From: Peter Olcott on
On 6/2/2010 6:33 PM, Joseph M. Newcomer wrote:
> See below....
> On Wed, 02 Jun 2010 16:58:49 -0500, Peter Olcott<NoSpam(a)OCR4Screen.com> wrote:
>
>> On 6/2/2010 4:40 PM, Joseph M. Newcomer wrote:
>>> See below...
>>> On Wed, 02 Jun 2010 10:52:28 -0500, Peter Olcott<NoSpam(a)OCR4Screen.com> wrote:
>>>
>>>> On 6/1/2010 1:04 PM, Joseph M. Newcomer wrote:
>>>>> See below...
>>>>> On Tue, 01 Jun 2010 10:34:40 -0500, Peter Olcott<NoSpam(a)OCR4Screen.com> wrote:
>>>>>
>>>>>> If you measure my code against the incorrect standard that it is
>>>>>> specifically encoded to be the fastest possible encoding, even then it
>>>>>> is not abysmal. All of the performance improvements that you suggested
>>>>>> don't result in as much as a doubling in speed.
>>>>>> http://www.ocr4screen.com/UTF8.cpp
>>>>>>
>>>>>> From benchmarking my code against the code that Hector posted a link to
>>>>>> http://bjoern.hoehrmann.de:80/utf-8/decoder/dfa/
>>>>>> This other code was only 37% faster.
>>>>> *****
>>>>> "Only" 37% faster? Actually 37% is a pretty big number in terms of performance! Most
>>>>> attempts to "improve" performance are lucky if they get single-digit percentage
>>>>> improvement. As someone who spent a nontrivial amount of his life worrying about these
>>>>> issues, I can say that 37% is a SUBSTANTIAL performance improvement!
>>>>>
>>>>> And if it were 1% faster, it would still prove your code was not the fastest possible.
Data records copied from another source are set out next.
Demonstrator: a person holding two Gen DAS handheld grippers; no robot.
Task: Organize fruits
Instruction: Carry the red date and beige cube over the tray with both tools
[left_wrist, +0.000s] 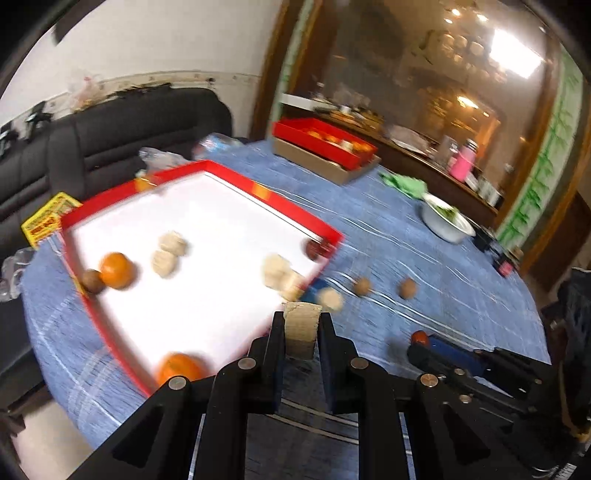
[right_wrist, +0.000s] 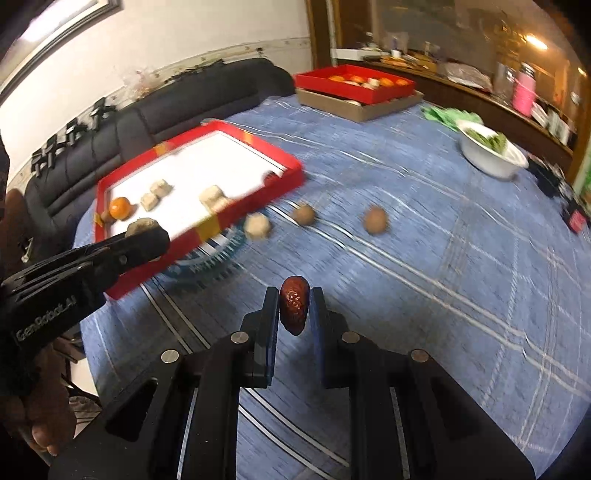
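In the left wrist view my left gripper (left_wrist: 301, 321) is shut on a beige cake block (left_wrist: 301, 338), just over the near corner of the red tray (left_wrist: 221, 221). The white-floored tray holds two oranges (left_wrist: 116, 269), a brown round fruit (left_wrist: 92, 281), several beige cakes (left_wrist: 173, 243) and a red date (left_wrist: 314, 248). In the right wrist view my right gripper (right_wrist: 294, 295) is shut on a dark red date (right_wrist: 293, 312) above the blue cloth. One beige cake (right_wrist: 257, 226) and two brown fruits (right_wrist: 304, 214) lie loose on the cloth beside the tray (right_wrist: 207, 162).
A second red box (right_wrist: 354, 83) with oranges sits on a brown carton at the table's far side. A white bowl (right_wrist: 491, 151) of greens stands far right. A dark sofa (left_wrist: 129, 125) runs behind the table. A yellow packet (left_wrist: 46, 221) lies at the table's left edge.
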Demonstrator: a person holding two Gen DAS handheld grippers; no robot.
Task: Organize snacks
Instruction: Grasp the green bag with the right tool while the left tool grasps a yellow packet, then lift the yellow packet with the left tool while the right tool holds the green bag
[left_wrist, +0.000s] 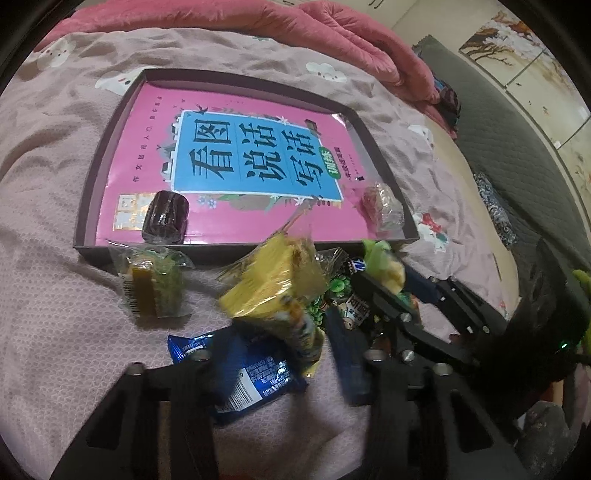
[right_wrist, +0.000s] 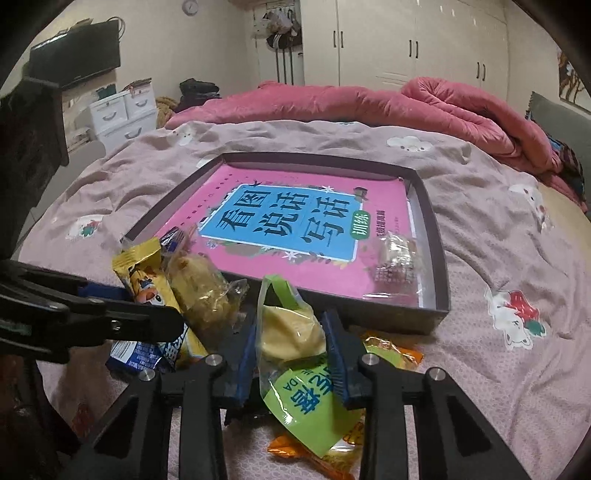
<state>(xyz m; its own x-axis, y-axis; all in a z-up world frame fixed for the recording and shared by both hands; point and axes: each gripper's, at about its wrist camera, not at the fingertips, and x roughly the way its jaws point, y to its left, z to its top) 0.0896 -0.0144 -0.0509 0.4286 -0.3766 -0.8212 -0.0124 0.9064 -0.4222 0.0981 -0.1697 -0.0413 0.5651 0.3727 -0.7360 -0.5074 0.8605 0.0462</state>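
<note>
My left gripper (left_wrist: 295, 343) is shut on a yellow snack packet (left_wrist: 299, 325) with a cartoon tiger, held just above the bed. A clear-wrapped yellow cake (left_wrist: 266, 273) rests against that packet. My right gripper (right_wrist: 291, 332) is shut on a green-and-clear packet (right_wrist: 288, 332) with a pale yellow cake inside. A dark tray (left_wrist: 88, 192) with a pink book in it lies right behind both grippers. Inside it sit a dark purple snack (left_wrist: 166, 218) at the near left and a clear-wrapped reddish snack (left_wrist: 382, 210) at the near right.
Loose snacks lie on the pink bedsheet in front of the tray: a green-wrapped one (left_wrist: 155, 284), a blue packet (left_wrist: 240, 376), a green patterned packet (left_wrist: 325, 295) and orange packets (right_wrist: 395, 354). A bunched pink quilt (right_wrist: 461, 110) lies behind the tray.
</note>
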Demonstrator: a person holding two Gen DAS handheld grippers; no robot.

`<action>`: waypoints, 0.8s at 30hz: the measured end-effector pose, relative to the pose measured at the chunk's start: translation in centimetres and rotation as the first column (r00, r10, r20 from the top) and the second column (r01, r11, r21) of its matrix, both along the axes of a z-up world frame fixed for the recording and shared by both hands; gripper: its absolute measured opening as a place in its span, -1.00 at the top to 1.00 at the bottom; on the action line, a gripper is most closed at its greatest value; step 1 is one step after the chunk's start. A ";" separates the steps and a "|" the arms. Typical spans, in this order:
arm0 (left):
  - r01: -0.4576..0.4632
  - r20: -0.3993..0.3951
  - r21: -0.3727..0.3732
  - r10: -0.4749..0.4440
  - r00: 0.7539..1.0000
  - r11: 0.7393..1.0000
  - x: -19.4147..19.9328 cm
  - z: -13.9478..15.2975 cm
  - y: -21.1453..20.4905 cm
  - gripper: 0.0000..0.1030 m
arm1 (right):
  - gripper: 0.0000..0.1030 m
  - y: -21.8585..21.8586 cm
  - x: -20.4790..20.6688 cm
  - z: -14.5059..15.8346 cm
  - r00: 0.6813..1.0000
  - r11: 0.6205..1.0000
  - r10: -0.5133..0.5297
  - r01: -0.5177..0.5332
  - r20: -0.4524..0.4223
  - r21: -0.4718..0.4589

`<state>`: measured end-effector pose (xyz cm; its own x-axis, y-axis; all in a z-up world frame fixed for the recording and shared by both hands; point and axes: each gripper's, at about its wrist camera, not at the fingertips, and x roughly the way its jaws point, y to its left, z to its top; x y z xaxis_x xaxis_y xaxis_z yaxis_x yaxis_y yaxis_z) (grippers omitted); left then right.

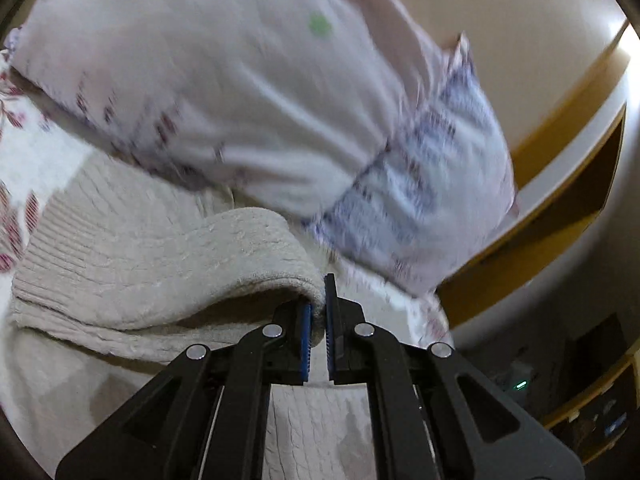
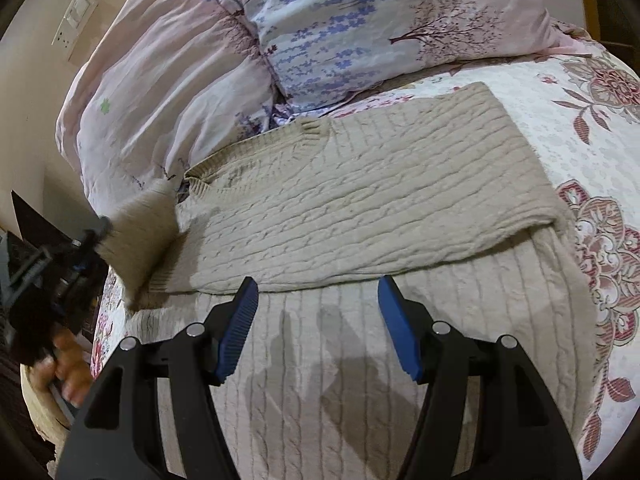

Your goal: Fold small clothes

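Where the left view blurs: the pillow (image 1: 248,92) print cannot be read clearly, and a dim shelf (image 1: 560,208) at right shows no detail.
Hidden parts: the sweater (image 2: 360,200) runs under both hand-held grippers at the lower frame edge; its far sleeve end is smeared by motion in the right view.
Writing: none legible; a wall switch plate (image 2: 76,20) carries no readable marks.
Left hand-held gripper (image 1: 318,332): jaws pressed together on a lifted fold of the sweater (image 1: 160,264), raised off the bed.
Left hand (image 2: 68,364): partly visible at the frame edge, blurred, wrapped around the tool handle.
Right hand-held gripper (image 2: 318,320): jaws spread wide, holding nothing, above the sweater's lower part.
Sweater location: lying on the flowered bedspread (image 2: 592,128), partly folded over, just beside the pillows (image 2: 340,28).
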<state>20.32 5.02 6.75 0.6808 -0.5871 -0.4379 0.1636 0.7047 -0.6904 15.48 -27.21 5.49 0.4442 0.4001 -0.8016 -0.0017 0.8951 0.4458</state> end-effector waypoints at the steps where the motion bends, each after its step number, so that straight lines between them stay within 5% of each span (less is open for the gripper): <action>1: 0.004 -0.006 0.017 -0.004 1.000 1.000 0.0 -0.4 -0.6 0.91 | -0.20 -0.2 0.0 0.1 1.000 1.000 0.000 0.000 0.002 0.000; 7: 0.010 -0.026 0.121 -0.007 1.000 0.993 -0.4 -2.3 -2.7 0.91 | -0.20 -0.1 0.1 0.2 1.000 1.000 0.016 -0.016 0.014 -0.018; 12: 0.078 -0.130 0.182 -0.055 0.990 0.980 -0.4 -4.8 -4.1 0.89 | -0.20 1.1 0.3 1.5 0.997 0.997 0.055 -0.052 0.050 -0.058; 16: 0.139 -0.129 0.126 -0.123 0.984 0.982 -1.6 -4.8 -3.2 0.13 | -0.20 3.1 0.6 3.6 0.985 0.988 0.124 -0.112 0.120 -0.102; 20: 0.107 -0.063 0.063 -0.103 0.993 0.992 -4.4 -3.4 1.5 0.01 | -0.20 6.6 0.5 5.3 0.949 0.964 0.247 -0.220 0.194 -0.149; 24: -0.053 -0.079 0.021 0.054 0.995 0.998 -5.3 -4.1 7.9 0.03 | 0.02 13.4 0.3 5.2 0.860 0.886 0.456 -0.412 0.229 -0.214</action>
<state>15.01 12.91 2.62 0.6735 -0.5421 -0.5026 0.0706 0.7239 -0.6862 15.83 -13.82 10.69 0.4579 0.4845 -0.7454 -0.5041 0.8321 0.2312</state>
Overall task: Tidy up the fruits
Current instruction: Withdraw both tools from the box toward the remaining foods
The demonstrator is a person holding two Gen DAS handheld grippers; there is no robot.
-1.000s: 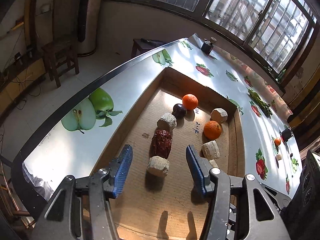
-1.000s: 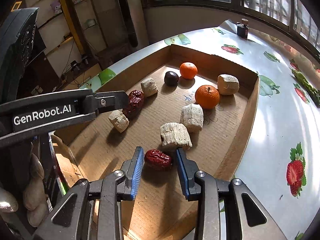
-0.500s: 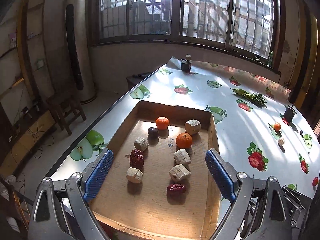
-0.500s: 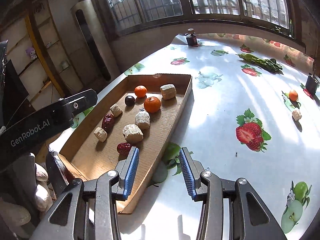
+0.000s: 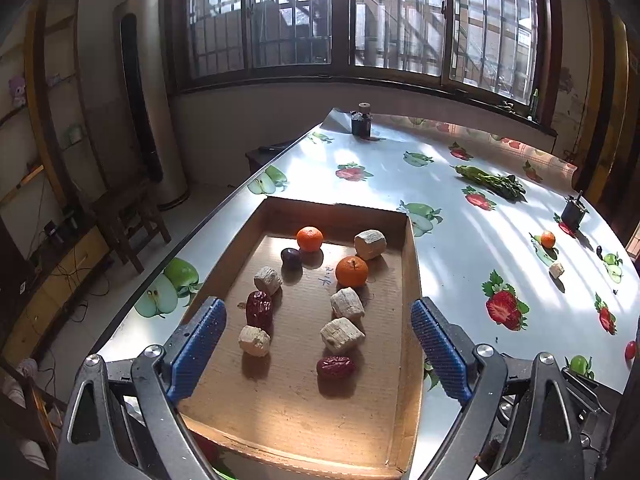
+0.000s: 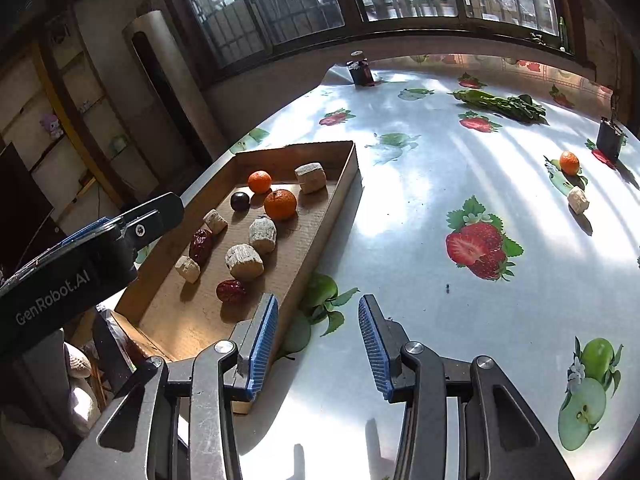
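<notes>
Both tongs released, nothing held. Left gripper spread wide, hanging above the near end of the box. Right gripper moderately spread, above bare tablecloth just right of the box's near corner.

In the box: two oranges toward the far end, a dark plum left of them, five pale cut chunks scattered through the middle, two red dates, one near the front and one by the left wall.

Outside the box, well to its right near the table's far right edge: a stray orange, a stray chunk just nearer than it, and what looks like another dark fruit, too small to be sure.

Handling, my read:
- Orange: light, round, firm skin, will roll. Grip across the widest part, come straight down.
- Chunks: ridged, look dry and stiff, flat faces. Easy; clamp on two opposite flats.
- Dates: small, wrinkled, slightly soft. Pinch across the short axis, gently.
- Plum: smooth, likely slippery and bruisable. Centred, light squeeze.

The strays look like the remaining work; right gripper is on that side.
</notes>
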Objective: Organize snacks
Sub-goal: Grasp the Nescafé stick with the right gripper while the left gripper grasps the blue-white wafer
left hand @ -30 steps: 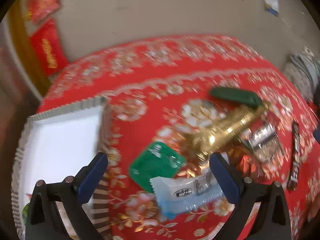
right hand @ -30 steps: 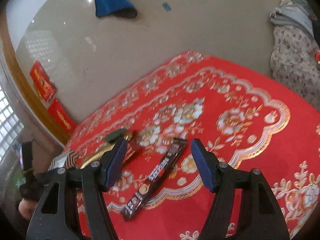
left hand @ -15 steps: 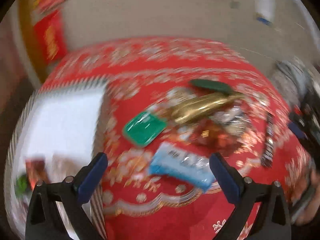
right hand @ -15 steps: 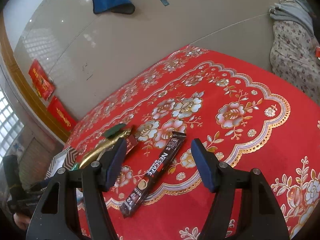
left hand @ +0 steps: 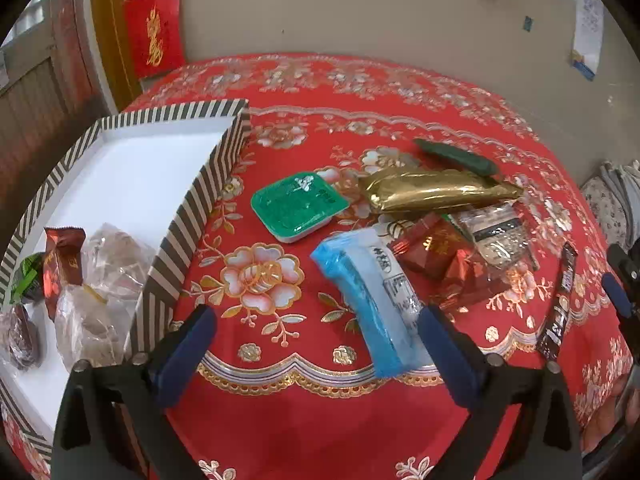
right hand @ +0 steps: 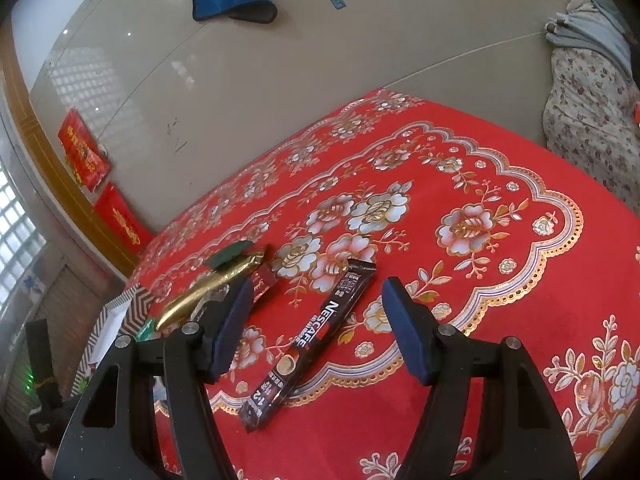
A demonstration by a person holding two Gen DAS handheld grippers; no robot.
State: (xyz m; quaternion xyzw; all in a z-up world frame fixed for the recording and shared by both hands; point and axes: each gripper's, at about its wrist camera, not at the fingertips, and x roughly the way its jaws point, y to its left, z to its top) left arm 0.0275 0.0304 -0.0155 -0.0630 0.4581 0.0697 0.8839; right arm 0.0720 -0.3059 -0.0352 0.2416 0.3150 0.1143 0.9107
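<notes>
Several snacks already lie in the striped box (left hand: 224,152), which sits left of the left gripper (left hand: 316,354)'s jaws: a dark red packet (left hand: 64,264), a clear crinkled bag (left hand: 108,276) and a few smaller pieces I cannot make out. By my reckoning the job is less than half done. Ahead of those jaws, which stand wide apart and hold nothing, the green tub (left hand: 298,208) waits on the red cloth (left hand: 360,92); the blue-and-white packet (left hand: 372,300) lies just inside the right finger, with the gold pouch (left hand: 436,192), dark green packet (left hand: 456,156), red wrappers (left hand: 436,252) and clear seed pack (left hand: 496,232) beyond it. The right gripper (right hand: 316,330) is likewise spread and empty, with the Nescafe stick (right hand: 316,340) lying on the cloth between its jaws.
</notes>
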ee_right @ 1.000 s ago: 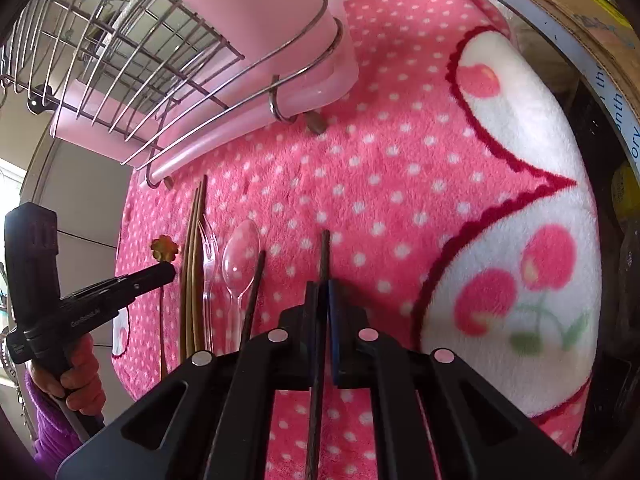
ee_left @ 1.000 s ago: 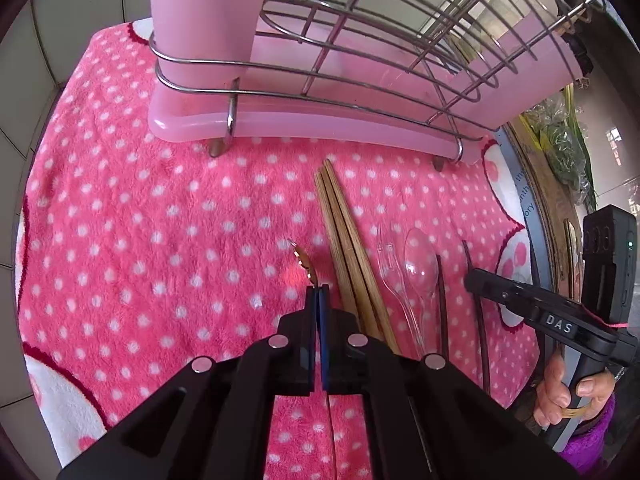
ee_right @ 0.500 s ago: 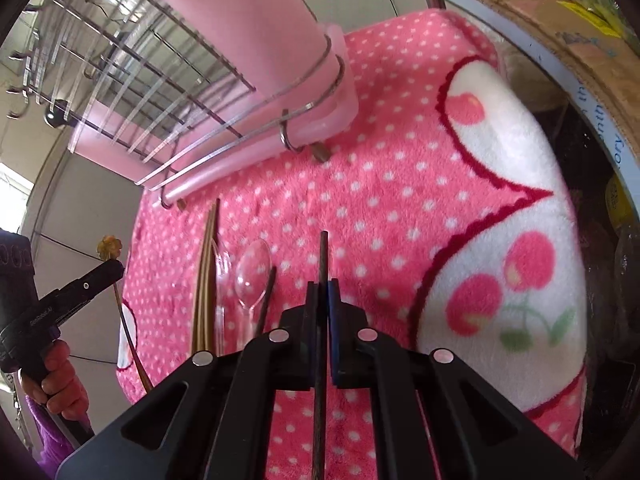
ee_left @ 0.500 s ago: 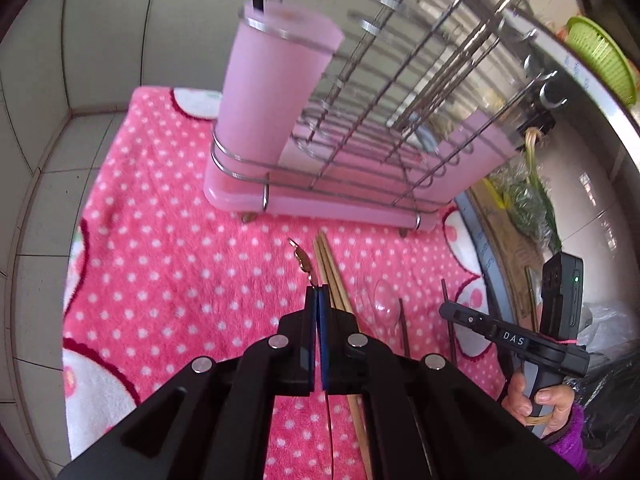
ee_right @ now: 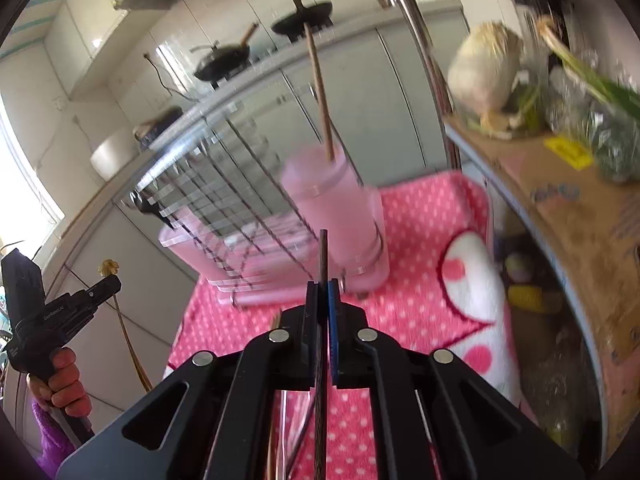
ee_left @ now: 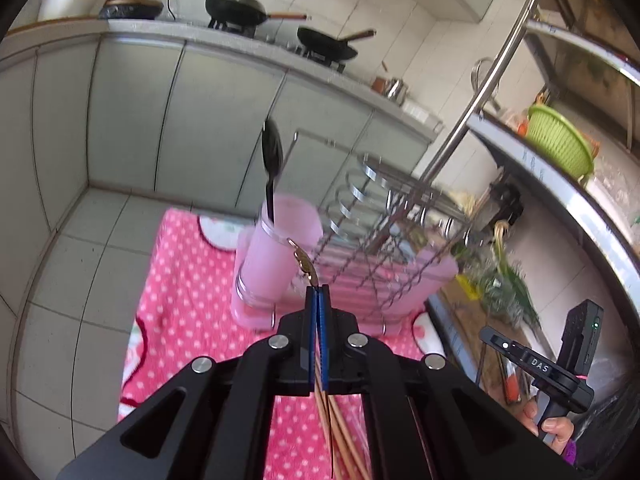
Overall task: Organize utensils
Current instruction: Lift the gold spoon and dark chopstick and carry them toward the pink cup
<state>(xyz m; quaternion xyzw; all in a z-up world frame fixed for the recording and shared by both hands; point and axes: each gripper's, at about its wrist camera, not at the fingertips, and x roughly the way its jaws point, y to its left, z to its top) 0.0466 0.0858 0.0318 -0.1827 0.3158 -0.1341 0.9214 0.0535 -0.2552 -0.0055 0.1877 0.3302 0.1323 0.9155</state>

But
>>>>> 37%? You aren't even in the running in this contest!
>>>>> joe
>>>>
>>>> I did a better job of benchmarking and I made changes that slowed my
>>>> code down, removing the gotos and using a std::vector<uint8_t> instead
>>>> of NUL the terminated uint8_t*. His code is now 267% faster than mine.
>>> ****
>>> Code that is faster by a factor of 3 means your code is not even worth looking at. Nobody
>>> will care whether it is correct or not, if it is nearly 3 times slower than an
>>> alternative.
>>>
>>> We would sweat blood to get 10% improvement. So if you are not competitive with some
>>> other code by a factor of 3, don't even waste your time. Use the other code.
>>> joe
>>
>> Your experience it apparently not at all typical. Much of the code that
>> I have reviewed from places that I have worked don't even aim for
>> anything better than about 500% slower than the fastest code. Most often
>> this code is about 20-fold or more slower than the fastest code. I once
>> re-wrote a method that my supervisor wrote for a 120-fold improvement in
>> speed. From 2.5 minutes to 1.25 seconds wall clock time.
>>
>> The problem is that many programmers don't even think about making their
>> code fast, they only think about getting it working. They figure that
>> once its working, then they can make it faster, but, this never happens
>> because as soon as it works, they get their next assignment.
> ****
> Maybe it was because we wrote code we thought was as fast as possible, then had to make it
> even faster. We used to refer to it as going into "blood from turnips" mode.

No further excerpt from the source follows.